● **SOURCE DATA**:
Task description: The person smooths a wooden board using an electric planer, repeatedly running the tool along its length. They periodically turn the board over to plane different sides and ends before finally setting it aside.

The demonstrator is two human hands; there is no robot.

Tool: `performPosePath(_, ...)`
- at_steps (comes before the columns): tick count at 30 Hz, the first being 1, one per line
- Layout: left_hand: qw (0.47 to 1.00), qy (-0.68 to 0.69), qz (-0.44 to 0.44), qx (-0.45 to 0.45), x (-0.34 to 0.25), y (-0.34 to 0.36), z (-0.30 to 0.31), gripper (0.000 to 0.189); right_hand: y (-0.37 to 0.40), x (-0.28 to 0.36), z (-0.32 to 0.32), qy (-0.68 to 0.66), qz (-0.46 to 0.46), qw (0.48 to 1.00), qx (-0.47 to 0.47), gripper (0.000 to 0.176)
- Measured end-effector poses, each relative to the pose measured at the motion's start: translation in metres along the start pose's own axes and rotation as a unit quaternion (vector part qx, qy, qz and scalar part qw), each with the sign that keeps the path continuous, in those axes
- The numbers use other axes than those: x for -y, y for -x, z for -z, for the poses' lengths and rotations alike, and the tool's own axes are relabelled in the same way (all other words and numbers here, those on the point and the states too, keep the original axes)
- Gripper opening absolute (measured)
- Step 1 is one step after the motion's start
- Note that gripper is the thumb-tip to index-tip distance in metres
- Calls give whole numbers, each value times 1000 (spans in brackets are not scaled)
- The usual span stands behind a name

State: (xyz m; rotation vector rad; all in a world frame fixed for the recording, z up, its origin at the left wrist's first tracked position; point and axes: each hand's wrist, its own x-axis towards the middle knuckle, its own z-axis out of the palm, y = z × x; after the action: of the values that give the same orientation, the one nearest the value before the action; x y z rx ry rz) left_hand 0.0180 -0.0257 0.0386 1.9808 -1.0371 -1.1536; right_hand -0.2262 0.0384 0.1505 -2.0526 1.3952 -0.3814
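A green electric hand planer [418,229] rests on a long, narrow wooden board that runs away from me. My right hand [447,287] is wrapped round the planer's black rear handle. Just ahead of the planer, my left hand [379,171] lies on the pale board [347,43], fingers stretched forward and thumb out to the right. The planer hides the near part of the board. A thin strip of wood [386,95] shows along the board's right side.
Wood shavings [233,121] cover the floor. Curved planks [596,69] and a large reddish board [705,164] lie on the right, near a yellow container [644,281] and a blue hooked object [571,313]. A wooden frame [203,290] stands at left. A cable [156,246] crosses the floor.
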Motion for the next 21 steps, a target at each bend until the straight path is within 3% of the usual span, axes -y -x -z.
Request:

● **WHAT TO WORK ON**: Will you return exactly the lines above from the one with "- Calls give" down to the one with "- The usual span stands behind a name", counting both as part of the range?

● **EXERCISE OUTPUT**:
- Calls give whole numbers, each value times 1000 (spans in brackets are not scaled)
- The usual span stands behind a name

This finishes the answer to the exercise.